The comprehensive redesign offers direct links to American Coolair’s complete product brochures. Visitors can click on commercial and industrial axial, commercial centrifugal, poultry ventilation or greenhouse ventilation products right from the site’s entry page. Once a product category is selected, customers can view low-resolution files or download high-resolution files. Either can be read with Adobe Acrobat software.
Garden Centers of America install board of directors
The Garden Centers of America’s (CGA) new board of directors was installed at the American Nursery and Landscape (ANLA) convention in Cleveland recently. The new president is Dennis Burd, president of Country Market Nursery, Mechanicsburg, Penn. Burd will be entering his seventh year of service on the CGA board.
Don Riddle, Jr., of Homestead Gardens, Inc., Davidsonville, Md., remains as director-at-large. Riddle served as president of the board in 2000-2001. Rounding out the board are new vice president Thomas D. Hoer, II, of Green View Nursery, Dunlap, Ill.; treasurer Jack R. Bigej of Al’s Garden Center, Woodburn, Ore.; and two new board members – Hammon J. Buck of Plants Unlimited, Rockport, Maine and Michael H. Bracken of Nicholson-Hardie, Dallas, Texas.
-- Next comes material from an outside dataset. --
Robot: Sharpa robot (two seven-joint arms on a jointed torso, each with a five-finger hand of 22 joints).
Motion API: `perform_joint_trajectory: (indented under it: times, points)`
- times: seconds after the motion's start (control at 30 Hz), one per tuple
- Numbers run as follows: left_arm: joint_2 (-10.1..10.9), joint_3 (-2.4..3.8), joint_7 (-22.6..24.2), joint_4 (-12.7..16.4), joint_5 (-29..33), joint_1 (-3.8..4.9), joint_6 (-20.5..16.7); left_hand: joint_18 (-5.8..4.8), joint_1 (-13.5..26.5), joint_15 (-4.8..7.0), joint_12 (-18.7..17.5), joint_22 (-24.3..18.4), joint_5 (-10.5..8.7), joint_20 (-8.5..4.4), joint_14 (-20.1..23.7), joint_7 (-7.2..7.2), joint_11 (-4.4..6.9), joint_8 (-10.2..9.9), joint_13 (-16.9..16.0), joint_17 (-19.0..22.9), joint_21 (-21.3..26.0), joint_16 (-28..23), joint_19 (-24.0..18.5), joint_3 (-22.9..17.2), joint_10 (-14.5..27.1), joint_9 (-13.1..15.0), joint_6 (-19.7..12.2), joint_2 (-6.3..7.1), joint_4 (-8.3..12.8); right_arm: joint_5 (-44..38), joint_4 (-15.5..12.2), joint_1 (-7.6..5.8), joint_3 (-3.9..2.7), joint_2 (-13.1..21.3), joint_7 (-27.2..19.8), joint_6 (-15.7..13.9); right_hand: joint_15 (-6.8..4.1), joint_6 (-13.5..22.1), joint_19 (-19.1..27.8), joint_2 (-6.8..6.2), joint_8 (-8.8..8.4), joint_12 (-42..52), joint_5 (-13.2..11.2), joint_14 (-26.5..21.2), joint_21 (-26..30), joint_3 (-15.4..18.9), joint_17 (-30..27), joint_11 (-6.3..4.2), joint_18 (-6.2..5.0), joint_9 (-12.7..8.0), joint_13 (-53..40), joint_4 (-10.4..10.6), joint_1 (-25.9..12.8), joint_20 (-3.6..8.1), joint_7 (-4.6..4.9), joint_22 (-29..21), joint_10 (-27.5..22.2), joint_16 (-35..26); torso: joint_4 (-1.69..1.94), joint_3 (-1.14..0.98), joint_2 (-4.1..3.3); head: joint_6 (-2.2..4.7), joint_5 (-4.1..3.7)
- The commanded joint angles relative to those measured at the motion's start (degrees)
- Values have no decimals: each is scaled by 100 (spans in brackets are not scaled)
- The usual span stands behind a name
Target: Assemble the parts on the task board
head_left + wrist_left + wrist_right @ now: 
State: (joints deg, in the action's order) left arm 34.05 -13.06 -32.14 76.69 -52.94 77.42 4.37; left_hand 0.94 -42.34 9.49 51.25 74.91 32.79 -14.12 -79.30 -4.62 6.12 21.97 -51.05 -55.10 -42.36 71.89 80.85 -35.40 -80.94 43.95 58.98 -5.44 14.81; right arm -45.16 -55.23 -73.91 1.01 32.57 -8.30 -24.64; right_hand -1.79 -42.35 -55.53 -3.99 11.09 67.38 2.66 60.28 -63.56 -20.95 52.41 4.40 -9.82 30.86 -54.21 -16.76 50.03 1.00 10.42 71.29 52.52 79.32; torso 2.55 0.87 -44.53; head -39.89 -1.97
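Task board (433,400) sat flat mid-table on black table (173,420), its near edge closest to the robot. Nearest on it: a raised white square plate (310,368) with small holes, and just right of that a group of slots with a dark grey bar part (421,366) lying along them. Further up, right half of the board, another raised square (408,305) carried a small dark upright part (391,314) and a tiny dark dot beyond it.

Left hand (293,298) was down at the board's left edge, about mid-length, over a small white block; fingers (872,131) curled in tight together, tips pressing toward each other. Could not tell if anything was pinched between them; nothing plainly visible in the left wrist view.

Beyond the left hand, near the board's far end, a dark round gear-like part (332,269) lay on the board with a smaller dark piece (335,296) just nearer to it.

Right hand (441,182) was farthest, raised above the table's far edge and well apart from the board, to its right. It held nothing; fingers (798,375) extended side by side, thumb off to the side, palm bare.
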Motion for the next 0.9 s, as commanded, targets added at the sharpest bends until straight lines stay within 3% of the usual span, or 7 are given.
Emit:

Fleuroselect considers change
Fleuroselect members at their annual general meeting gave a mandate to a working party of selected members to critically review the structure of the organization and formulate proposals for eventual revisions that will ensure the organization offers optimal service to its members.
The heart of the review reflects a proposal to move away from a broad country-based grouping of members to a more individual, business-related structure. For example, breeders, propagators, distributors and seed packet companies will be grouped into individual business units. The results of this review and the proposals of the working party will be presented at the next Fleuroselect convention in August 2002 in The Netherlands.